§ EXERCISE INPUTS:
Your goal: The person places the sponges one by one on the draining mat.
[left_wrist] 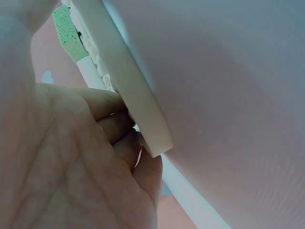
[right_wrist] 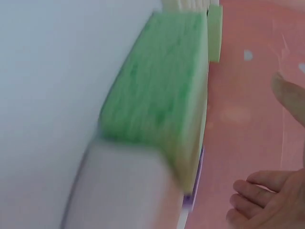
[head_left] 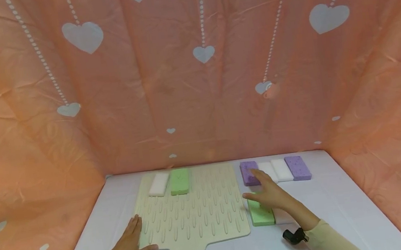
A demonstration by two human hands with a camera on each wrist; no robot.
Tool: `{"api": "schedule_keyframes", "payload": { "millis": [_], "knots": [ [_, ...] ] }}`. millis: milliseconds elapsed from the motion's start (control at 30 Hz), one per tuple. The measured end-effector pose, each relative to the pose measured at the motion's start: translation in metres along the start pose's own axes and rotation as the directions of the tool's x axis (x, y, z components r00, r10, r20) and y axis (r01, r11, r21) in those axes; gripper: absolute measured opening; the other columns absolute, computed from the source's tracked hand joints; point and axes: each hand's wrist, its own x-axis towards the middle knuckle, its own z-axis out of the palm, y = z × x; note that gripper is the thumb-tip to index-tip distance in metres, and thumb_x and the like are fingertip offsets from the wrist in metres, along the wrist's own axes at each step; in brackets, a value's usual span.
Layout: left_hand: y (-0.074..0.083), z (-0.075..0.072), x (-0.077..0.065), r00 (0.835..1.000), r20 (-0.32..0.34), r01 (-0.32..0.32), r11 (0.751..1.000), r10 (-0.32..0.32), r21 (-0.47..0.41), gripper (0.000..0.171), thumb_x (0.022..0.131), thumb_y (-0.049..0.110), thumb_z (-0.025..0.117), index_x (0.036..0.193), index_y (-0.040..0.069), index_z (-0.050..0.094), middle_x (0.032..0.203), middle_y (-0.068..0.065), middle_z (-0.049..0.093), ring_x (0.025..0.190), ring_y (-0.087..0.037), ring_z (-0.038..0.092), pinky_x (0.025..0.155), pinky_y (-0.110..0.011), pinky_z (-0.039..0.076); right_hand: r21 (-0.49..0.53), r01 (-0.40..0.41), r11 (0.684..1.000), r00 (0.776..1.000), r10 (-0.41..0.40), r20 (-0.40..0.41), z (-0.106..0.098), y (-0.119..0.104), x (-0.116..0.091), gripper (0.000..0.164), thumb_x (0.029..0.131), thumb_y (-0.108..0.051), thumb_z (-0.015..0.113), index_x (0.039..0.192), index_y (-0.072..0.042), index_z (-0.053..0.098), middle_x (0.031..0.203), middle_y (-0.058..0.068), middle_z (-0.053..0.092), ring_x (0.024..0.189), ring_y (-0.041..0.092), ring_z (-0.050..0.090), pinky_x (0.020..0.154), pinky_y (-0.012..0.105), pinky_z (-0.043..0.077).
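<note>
A beige ridged mat [head_left: 206,229] lies on the table, carrying a white sponge [head_left: 159,184] and a green sponge [head_left: 179,181] at its far left. My left hand [head_left: 125,247] rests along the mat's left edge, fingers extended and thumb by the near corner; in the left wrist view the fingers touch the mat's rim [left_wrist: 128,81]. With fingers spread and holding nothing, my right hand [head_left: 270,194] hovers over a second green sponge [head_left: 263,217] right of the mat. Another white sponge [head_left: 282,216], partly hidden by the forearm, adjoins it.
Behind the right hand stands a row: a purple sponge [head_left: 247,176], two white sponges [head_left: 281,170] and another purple sponge [head_left: 298,168]. An orange curtain with hearts [head_left: 189,101] encloses the white table [head_left: 340,208] at the back and sides.
</note>
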Motion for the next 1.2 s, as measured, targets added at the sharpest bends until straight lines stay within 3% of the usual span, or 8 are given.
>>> {"api": "schedule_keyframes", "payload": {
  "millis": [100,400,567,833,1133,1200],
  "knots": [
    [-0.003,0.002,0.000,1.000,-0.002,0.010,1.000,-0.010,-0.028,0.131,0.082,0.060,0.086,0.159,-0.023,0.019,0.169,-0.043,0.011,0.157,-0.061,0.008,0.128,-0.069,0.008,-0.024,-0.002,1.000,1.000,0.002,-0.011,-0.009,0.010,-0.004,0.110,0.091,-0.051,0.085,0.167,0.003,0.028,0.170,0.033,0.028,0.157,0.055,0.026,0.121,0.074,0.029],
    [0.005,-0.004,0.001,0.999,0.024,0.038,0.998,-0.039,0.043,0.129,0.083,0.056,0.087,0.158,-0.024,0.019,0.168,-0.043,0.013,0.157,-0.061,0.011,0.124,-0.073,0.021,-0.030,-0.035,0.999,0.999,0.034,-0.029,-0.032,0.035,-0.016,0.107,0.093,-0.051,0.082,0.168,0.002,0.027,0.170,0.034,0.027,0.156,0.057,0.026,0.120,0.076,0.028],
    [0.006,-0.005,0.001,0.999,0.021,0.034,0.999,-0.035,0.035,0.127,0.083,0.053,0.088,0.158,-0.024,0.019,0.168,-0.044,0.013,0.157,-0.062,0.010,0.123,-0.073,0.021,-0.027,-0.034,0.999,0.999,0.033,-0.043,-0.045,0.047,-0.021,0.106,0.093,-0.048,0.083,0.167,0.004,0.027,0.168,0.036,0.028,0.154,0.058,0.029,0.120,0.075,0.030],
    [0.011,-0.006,0.000,0.999,0.016,0.032,0.998,-0.033,0.048,0.125,0.085,0.051,0.088,0.158,-0.024,0.019,0.168,-0.043,0.014,0.157,-0.061,0.011,0.124,-0.072,0.022,-0.052,-0.074,0.996,0.997,0.072,-0.041,-0.067,0.065,-0.027,0.106,0.093,-0.046,0.083,0.166,0.006,0.026,0.168,0.039,0.024,0.154,0.061,0.024,0.120,0.077,0.027],
    [0.011,-0.005,0.001,0.999,0.019,0.044,0.998,-0.045,0.049,0.126,0.084,0.052,0.088,0.158,-0.024,0.019,0.168,-0.043,0.014,0.157,-0.061,0.011,0.124,-0.072,0.022,-0.051,-0.065,0.997,0.996,0.062,-0.063,-0.085,0.094,-0.026,0.104,0.092,-0.038,0.086,0.163,0.012,0.029,0.162,0.042,0.032,0.150,0.063,0.029,0.120,0.076,0.026],
    [0.007,-0.003,0.001,0.999,0.016,0.045,0.999,-0.045,0.018,0.128,0.084,0.054,0.087,0.159,-0.023,0.018,0.169,-0.042,0.012,0.158,-0.060,0.009,0.133,-0.055,0.010,-0.050,-0.076,0.996,0.996,0.073,-0.061,-0.090,0.098,-0.025,0.104,0.092,-0.039,0.086,0.162,0.013,0.028,0.163,0.043,0.029,0.151,0.063,0.027,0.120,0.077,0.025]
  ]
}}
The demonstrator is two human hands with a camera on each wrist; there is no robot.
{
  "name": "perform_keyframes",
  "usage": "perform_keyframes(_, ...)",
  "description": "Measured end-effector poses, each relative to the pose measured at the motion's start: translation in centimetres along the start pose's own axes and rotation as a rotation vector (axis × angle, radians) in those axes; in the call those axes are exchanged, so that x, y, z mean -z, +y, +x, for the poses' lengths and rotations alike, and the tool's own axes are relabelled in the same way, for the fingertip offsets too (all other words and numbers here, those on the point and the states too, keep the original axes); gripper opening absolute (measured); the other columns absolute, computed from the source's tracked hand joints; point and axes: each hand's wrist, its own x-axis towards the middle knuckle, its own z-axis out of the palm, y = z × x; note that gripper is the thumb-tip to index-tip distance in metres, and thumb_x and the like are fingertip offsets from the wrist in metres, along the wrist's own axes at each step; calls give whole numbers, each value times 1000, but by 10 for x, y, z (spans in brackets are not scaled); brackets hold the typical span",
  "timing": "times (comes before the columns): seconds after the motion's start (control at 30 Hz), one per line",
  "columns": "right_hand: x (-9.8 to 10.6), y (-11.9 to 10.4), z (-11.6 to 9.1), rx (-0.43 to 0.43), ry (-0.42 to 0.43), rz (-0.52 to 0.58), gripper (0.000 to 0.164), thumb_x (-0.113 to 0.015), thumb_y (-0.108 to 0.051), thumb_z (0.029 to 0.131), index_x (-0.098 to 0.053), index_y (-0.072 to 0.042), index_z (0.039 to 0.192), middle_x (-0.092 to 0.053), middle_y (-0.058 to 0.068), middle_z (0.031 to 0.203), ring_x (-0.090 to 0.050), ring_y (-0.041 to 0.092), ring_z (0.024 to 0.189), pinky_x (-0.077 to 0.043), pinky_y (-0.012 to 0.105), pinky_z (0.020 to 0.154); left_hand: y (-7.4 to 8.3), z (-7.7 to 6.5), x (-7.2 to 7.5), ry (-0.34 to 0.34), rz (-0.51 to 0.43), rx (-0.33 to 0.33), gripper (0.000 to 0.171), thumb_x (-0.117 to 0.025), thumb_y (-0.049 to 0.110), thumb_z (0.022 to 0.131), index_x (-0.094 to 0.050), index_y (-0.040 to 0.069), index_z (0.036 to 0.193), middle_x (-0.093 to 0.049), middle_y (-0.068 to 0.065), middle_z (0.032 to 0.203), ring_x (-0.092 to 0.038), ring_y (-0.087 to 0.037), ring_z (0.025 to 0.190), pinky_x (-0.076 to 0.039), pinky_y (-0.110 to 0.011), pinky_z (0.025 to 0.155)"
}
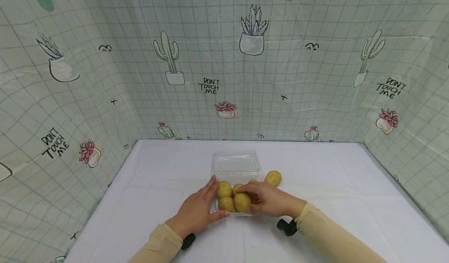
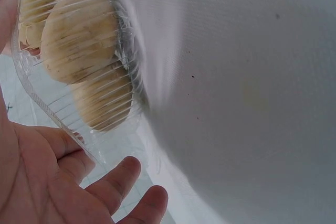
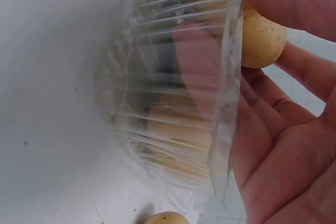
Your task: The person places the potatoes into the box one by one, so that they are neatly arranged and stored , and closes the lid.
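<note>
A clear plastic clamshell box [image 1: 238, 214] stands on the white table with its lid [image 1: 235, 162] folded back. Several yellow potatoes [image 1: 224, 189] lie inside. My right hand [image 1: 270, 198] reaches into the box's right part and pinches one potato [image 1: 242, 202] at the front between thumb and fingers; the right wrist view shows this potato [image 3: 262, 38] above the rim. Along the box's left side rests my left hand [image 1: 197, 211], fingers fairly straight and spread, thumb at the front edge. In the left wrist view, fingertips of the left hand [image 2: 50, 177] touch the rim.
A loose potato [image 1: 273, 178] lies on the table just right of the box, near the lid's hinge. Behind the white-covered table [image 1: 168, 169] hangs a grid-patterned cloth [image 1: 280, 72] with cactus drawings, which also encloses both sides.
</note>
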Motion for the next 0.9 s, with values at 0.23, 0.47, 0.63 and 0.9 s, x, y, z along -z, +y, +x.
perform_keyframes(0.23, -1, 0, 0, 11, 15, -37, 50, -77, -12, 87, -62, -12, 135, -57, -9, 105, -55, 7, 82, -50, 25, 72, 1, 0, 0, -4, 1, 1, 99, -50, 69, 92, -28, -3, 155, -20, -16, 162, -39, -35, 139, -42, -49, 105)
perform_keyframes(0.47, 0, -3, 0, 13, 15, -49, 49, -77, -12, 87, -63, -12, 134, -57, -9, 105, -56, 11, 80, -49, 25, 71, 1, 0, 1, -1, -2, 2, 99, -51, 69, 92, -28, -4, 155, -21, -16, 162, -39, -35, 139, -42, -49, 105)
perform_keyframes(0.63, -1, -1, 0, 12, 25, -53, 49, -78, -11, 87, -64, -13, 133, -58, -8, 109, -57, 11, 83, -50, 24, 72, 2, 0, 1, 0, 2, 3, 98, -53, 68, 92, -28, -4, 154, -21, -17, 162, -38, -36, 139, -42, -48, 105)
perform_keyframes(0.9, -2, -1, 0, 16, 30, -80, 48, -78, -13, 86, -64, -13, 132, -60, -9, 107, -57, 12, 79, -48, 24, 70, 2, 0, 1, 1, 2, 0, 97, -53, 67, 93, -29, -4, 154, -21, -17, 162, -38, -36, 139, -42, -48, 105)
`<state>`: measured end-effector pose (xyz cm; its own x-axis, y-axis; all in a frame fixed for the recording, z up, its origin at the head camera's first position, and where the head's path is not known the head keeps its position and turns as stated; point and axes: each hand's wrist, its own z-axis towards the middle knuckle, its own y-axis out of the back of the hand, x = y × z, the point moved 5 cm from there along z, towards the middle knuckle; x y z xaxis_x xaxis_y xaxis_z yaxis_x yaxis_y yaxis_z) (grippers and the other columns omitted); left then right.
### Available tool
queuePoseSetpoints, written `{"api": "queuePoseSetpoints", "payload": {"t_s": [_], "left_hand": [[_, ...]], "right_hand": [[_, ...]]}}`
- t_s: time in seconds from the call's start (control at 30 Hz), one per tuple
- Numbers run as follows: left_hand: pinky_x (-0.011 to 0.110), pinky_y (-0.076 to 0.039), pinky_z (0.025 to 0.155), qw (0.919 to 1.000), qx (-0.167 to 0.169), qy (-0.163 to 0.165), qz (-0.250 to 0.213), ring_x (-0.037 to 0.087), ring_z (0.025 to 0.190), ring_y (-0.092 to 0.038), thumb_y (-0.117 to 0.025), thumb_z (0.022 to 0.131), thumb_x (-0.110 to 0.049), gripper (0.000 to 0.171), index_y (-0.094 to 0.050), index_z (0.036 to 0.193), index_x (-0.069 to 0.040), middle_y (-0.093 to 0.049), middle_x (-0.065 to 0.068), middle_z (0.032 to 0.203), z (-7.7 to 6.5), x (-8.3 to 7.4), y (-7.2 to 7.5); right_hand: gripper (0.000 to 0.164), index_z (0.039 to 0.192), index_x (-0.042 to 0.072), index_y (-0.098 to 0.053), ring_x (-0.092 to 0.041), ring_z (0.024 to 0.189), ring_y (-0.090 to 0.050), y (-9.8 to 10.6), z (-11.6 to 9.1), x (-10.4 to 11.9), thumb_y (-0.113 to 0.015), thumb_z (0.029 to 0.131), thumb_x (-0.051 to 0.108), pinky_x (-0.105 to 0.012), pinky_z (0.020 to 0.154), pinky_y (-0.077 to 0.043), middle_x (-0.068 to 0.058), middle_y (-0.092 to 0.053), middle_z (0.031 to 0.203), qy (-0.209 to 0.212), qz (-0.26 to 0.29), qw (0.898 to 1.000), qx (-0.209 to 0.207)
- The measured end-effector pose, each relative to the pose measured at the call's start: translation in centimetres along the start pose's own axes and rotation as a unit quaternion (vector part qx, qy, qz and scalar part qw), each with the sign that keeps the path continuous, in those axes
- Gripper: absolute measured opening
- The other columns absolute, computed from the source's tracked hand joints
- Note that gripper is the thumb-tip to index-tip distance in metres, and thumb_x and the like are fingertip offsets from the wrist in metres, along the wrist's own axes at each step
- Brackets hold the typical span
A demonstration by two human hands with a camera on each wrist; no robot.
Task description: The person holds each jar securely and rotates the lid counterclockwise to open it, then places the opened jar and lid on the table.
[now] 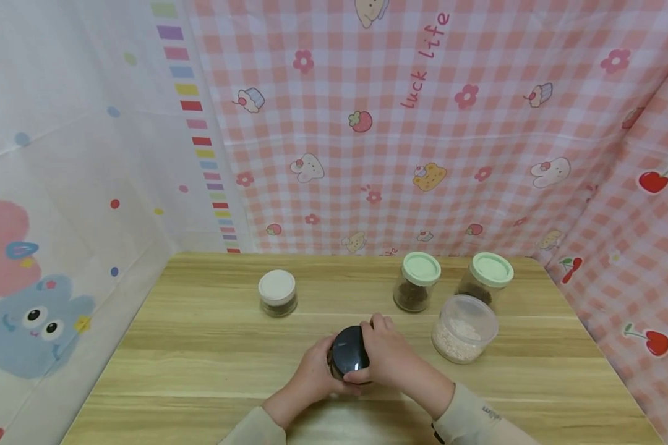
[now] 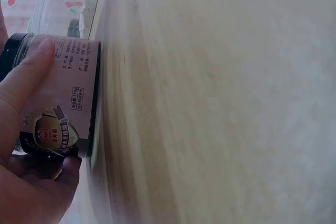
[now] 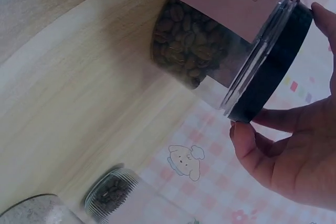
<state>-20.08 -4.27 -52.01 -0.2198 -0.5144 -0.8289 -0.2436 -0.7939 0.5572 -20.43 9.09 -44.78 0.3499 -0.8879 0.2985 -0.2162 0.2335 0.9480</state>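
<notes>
A clear jar [image 3: 194, 40] of brown beans, with a pink printed label and a black lid [image 1: 349, 351], stands on the wooden table near its front middle. My left hand [image 1: 310, 371] grips the jar's body from the left, thumb across the label [image 2: 76, 87] in the left wrist view. From the right, my right hand [image 1: 388, 357] holds the rim of the black lid between thumb and fingers. The lid sits on the jar's mouth. In the head view, the hands and lid hide most of the jar's body.
Right of my hands stands a clear round container [image 1: 463, 330] of pale flakes. Behind it are two green-lidded jars, one [image 1: 416, 284] left and one [image 1: 485, 278] right, with dark contents. A small white-lidded jar [image 1: 278, 295] stands back left. Printed cloths hang around the table [image 1: 200, 352].
</notes>
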Motion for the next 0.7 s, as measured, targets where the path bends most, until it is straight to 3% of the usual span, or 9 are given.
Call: {"api": "queuePoseSetpoints", "payload": {"t_s": [0.2,0.4,0.57,0.7], "left_hand": [[0.044,-0.046,0.099,0.9997,0.004,0.000,0.023,0.027,0.118,-0.054,-0.091,0.054,-0.039,0.097,-0.048,0.134,-0.006,-0.057,0.011,0.128,-0.06,-0.03,0.04],[0.044,-0.045,0.100,0.9997,0.018,0.002,0.019,0.025,0.121,-0.053,-0.089,0.054,-0.047,0.100,-0.045,0.137,-0.011,-0.055,0.007,0.132,-0.21,0.02,-0.11],[0.045,-0.045,0.100,0.9995,0.016,0.001,0.027,0.026,0.121,-0.052,-0.089,0.055,-0.045,0.100,-0.044,0.137,-0.009,-0.054,0.009,0.133,-0.22,0.06,-0.03],[0.046,-0.045,0.099,0.9994,0.005,-0.001,0.033,0.028,0.119,-0.053,-0.090,0.055,-0.042,0.098,-0.046,0.135,-0.004,-0.055,0.013,0.130,-0.17,-0.02,0.16]], "right_hand": [[0.099,0.135,0.003,-0.047,-0.029,0.114,-0.044,0.14,0.23,0.46,-0.085,0.056,0.049,-0.042,0.092,-0.048,-0.013,-0.045,0.129,0.071,-0.021,0.997,0.015],[0.098,0.140,0.015,-0.043,-0.030,0.122,-0.040,0.31,0.15,0.56,-0.088,0.057,0.040,-0.044,0.090,-0.048,-0.005,-0.039,0.141,0.130,-0.009,0.990,0.054],[0.096,0.143,0.018,-0.040,-0.033,0.127,-0.037,0.41,0.02,0.69,-0.084,0.062,0.045,-0.049,0.096,-0.044,-0.006,-0.037,0.144,0.132,-0.004,0.989,0.064],[0.104,0.145,0.011,-0.034,-0.034,0.127,-0.037,0.20,0.14,0.65,-0.076,0.065,0.062,-0.049,0.098,-0.044,-0.017,-0.035,0.143,0.090,-0.001,0.995,0.049]]}}
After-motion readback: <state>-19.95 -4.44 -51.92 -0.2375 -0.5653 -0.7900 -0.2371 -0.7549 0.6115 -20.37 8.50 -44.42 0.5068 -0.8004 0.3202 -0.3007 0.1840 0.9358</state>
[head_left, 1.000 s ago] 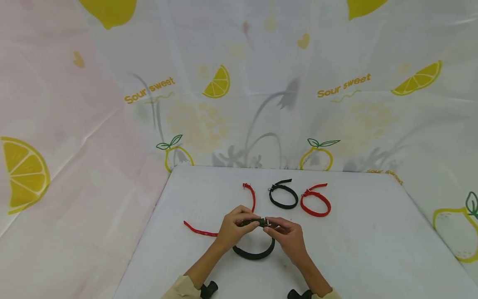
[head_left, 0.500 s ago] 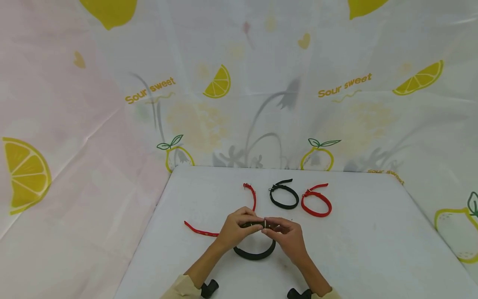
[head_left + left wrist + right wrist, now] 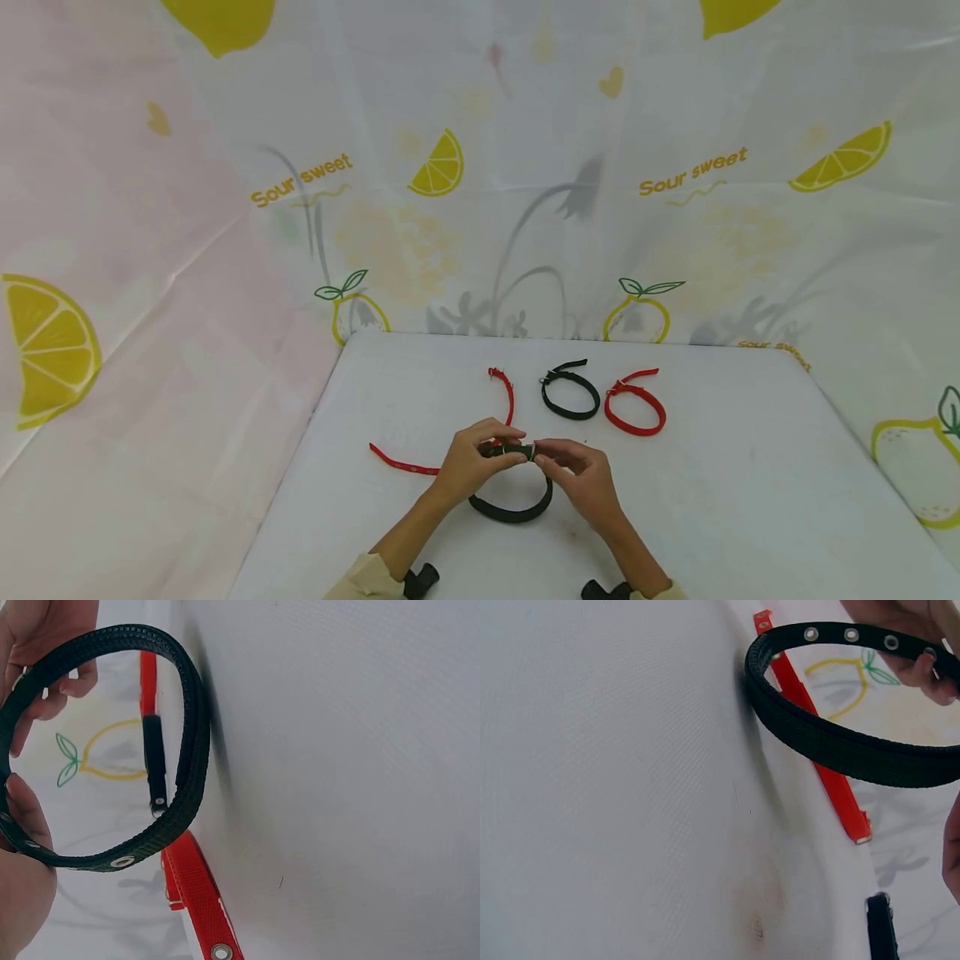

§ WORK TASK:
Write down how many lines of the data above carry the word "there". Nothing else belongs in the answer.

§ SOLUTION TO THIS EXERCISE:
2